# Anyone using earth tubes or have info?



## RebStew (Aug 23, 2013)

I am going to build a small camping/hunting shack on the property. In the summer it can get pretty hot and the winters are not too bad but with old age comes bad bones and if I shiver I feel like my back is busting into pieces. 

So I heard about people using these earth tubes. In a 15X15 shack this sounds like the way to make it A LOT more comfortable. I can run solar for a small light at night and a small fan to push the air through the tubes. 

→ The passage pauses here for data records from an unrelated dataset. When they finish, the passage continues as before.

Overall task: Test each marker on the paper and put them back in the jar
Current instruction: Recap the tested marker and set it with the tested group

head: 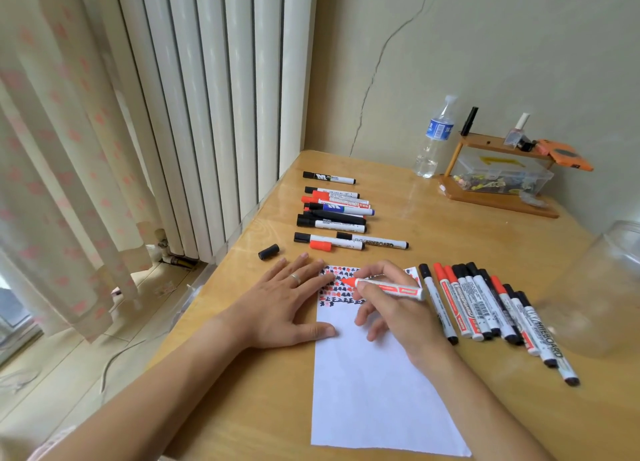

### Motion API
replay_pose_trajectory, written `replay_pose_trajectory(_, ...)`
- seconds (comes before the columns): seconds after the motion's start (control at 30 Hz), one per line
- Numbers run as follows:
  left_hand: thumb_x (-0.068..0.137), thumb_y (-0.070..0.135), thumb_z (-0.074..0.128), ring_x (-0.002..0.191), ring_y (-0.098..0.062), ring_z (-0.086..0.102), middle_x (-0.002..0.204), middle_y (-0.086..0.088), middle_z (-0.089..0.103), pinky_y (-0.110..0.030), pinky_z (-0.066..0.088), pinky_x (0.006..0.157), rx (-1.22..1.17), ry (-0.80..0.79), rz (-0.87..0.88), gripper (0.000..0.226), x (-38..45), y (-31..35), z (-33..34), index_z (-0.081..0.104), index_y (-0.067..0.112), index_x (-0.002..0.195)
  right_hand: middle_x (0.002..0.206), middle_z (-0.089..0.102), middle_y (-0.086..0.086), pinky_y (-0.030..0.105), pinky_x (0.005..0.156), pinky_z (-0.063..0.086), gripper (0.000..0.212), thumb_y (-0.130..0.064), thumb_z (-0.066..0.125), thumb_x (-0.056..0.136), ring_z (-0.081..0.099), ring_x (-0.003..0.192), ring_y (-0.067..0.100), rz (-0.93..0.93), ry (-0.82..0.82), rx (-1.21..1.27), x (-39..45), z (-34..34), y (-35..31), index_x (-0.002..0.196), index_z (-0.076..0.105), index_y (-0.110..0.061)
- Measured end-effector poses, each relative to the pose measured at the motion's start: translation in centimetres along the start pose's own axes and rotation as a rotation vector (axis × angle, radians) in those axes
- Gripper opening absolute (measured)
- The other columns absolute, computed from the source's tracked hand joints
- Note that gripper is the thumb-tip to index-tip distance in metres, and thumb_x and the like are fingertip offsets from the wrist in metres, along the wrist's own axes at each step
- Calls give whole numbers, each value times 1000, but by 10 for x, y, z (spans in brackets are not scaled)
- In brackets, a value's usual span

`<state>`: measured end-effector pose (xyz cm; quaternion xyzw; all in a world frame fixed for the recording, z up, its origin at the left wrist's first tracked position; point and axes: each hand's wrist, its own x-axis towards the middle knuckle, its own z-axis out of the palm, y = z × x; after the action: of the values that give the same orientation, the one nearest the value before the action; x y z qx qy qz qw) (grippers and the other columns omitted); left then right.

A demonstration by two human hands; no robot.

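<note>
1. A pale curtain (59,170) with pink marks hangs at the far left, and white radiator columns (207,107) stand beside it at about 11 o'clock from the paper
2. A loose black cap (268,252) lies on the wooden table (263,391), just beyond the left hand at its 12 o'clock
3. The left hand (287,305) lies flat with fingers spread and straight, a ring on one finger, its fingertips and thumb pressing on the left edge of the paper (377,384)
4. At 12 o'clock from the paper a group of capped markers (336,211) lies in a loose stack, with a loose red cap (320,245) at its near edge
5. The top of the paper bears rows of red and black test marks (337,286)
6. The right hand (394,308) pinches an uncapped red marker (388,285) between thumb and fingers, its tip on the marks, pointing to 9 o'clock
7. At 3 o'clock from the paper a row of markers (491,308) lies side by side
8. A water bottle (436,138) and a wooden rack (498,180) stand at 1 o'clock
9. The clear jar (602,287) sits at the right edge, just beside the row
</note>
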<state>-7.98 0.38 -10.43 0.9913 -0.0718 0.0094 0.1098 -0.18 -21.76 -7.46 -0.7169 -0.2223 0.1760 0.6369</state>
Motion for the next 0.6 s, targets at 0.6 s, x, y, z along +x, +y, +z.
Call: replay_pose_trajectory(0.6,84,91,24,156,-12,-16,171,12,1,-52,-6,126,3,-10,1,77,-2,1,-2,8,62,154,59,65,19,33,46,47,15,-17,68,98,58,43,30,7,43,-219,0,13,11,88,60,-8)
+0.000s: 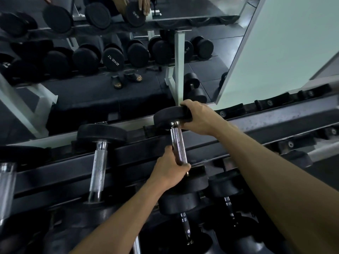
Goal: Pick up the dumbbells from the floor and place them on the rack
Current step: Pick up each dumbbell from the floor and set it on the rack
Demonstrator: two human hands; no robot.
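Mirror-backed rack [256, 125] top tier is where this dumbbell [177, 143] is getting seated — left hand [169, 173] wrapped round its handle, right hand [200, 118] curled over the far head — next it probably just needs lowering into the cradle beside the racked dumbbell [100, 162].

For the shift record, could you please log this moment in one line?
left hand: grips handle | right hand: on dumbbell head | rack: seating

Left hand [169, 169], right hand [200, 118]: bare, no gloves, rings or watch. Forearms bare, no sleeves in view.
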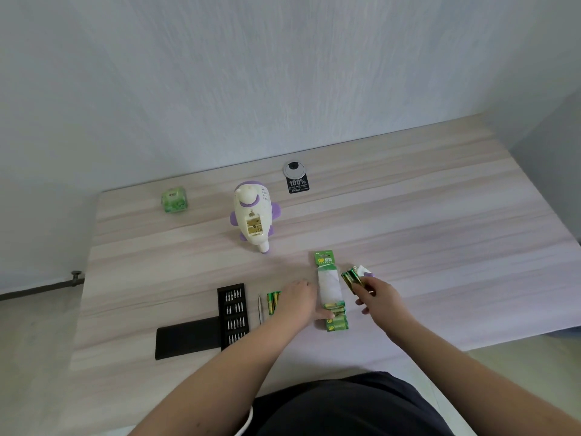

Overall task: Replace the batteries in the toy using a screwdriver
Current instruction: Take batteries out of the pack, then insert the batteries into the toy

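Nearest the front edge of the pale wood-grain tabletop [408, 215] lay a black screwdriver-bit case [233, 316], opened, with a thin silver screwdriver [259, 308] and loose green batteries [273, 302] beside it. One left hand [298, 302] pressed flat, fingers relaxed, on a long green-and-white battery pack [330, 287]; one right hand [379, 298] gripped several green batteries [352, 278]. Farther back, mid-table, a white-and-purple rocket-shaped toy [254, 212] lay with its battery compartment uncovered.
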A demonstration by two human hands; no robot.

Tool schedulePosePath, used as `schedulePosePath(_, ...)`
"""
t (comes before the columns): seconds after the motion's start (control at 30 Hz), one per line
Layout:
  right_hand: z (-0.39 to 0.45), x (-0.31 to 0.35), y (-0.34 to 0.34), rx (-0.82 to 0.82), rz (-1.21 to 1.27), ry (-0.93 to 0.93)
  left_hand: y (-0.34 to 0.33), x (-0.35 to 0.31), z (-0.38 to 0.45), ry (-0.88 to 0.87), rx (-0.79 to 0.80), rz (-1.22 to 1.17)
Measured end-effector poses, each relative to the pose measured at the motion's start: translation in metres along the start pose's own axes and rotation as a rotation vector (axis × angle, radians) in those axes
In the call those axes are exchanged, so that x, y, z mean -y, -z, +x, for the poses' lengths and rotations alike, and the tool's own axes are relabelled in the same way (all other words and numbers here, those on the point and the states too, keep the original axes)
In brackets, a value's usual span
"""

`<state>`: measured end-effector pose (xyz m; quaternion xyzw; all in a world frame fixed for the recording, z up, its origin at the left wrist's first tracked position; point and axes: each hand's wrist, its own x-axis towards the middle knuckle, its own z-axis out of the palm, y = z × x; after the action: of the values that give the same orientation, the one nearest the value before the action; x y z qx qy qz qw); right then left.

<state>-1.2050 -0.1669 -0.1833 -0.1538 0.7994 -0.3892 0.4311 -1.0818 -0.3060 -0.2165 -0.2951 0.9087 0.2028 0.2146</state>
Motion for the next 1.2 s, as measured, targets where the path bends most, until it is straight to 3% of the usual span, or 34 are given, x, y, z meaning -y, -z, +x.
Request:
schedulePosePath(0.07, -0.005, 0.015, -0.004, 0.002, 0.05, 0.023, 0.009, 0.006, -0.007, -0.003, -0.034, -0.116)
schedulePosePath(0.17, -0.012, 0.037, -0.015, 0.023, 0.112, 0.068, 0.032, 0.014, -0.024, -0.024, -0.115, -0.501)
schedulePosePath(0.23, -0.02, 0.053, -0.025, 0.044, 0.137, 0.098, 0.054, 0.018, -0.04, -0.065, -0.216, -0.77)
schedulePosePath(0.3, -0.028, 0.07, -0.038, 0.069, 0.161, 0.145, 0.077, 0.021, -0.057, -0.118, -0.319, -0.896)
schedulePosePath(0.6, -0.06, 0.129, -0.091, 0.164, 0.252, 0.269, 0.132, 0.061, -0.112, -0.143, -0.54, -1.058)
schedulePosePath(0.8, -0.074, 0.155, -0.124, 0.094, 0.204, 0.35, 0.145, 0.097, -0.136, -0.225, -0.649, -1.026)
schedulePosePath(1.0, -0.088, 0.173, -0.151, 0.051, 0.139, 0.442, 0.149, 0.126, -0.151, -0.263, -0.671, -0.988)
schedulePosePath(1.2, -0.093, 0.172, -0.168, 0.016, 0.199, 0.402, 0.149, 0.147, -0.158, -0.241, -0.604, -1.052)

This is all new to me and it seems so simple I don't know why more people don't use them. Does anyone on here use them? What are the pros and cons? One of the biggest worries I have is making sure the water drains so nothing nasty grows in there and it doesn't shoot it through the air into the shack.

I have looked around on the forum and haven't seen anything if I have over looked something like this does anyone have the link?

Thanks


----------



## RebStew (Aug 23, 2013)

Another thought I had was using a earth tube in a green house. Sun in the day would keep the heat up inside and at night the tubes would feed air from the ground well above the freezing point. If it works I could grow year round I would think? Yes, No??


----------



## cowboyhermit (Nov 10, 2012)

I have used the idea indirectly but here it is only really practical for cooling. Condensation is definitely an issue but it can be dealt with in different ways. For the greenhouse it might be practical but adding a lot of thermal mass may do the job more reliably depending on your area.

I like the idea but putting it into practice is not always that efficient, it is surprising how much resistance is in a pipe or duct and how much air is need to transfer much heat.

I hope more people will chime in or you will let us know if you go ahead with anything. This is essentially geothermal except those systems usually use a liquid medium, so it can be approached similarly in terms of surface area etc.


----------



## GrinnanBarrett (Aug 31, 2012)

https://www.thenaturalhome.com/earthtube.htm

this should be a link to what you are looking for. Natural Earth heat exchangers is the concept. Nothing new just not something your local mortgage company is going to get excited about. Good luck. GB

Also look under Wikipedia for it.


----------



## camo2460 (Feb 10, 2013)

I assume you are talking about Geo-thermal heating/cooling when you say "earth Tubes". I have no experience with them as I don't use them, but I know of people who have had them installed in new homes and while they are effective, they can be cost prohibitive if professionally installed. I don't see the use in putting something like that in a hunting shack, when a small wood stove would be easier and more cost effective.


----------



## RebStew (Aug 23, 2013)

camo2460 said:


> I assume you are talking about Geo-thermal heating/cooling when you say "earth Tubes". .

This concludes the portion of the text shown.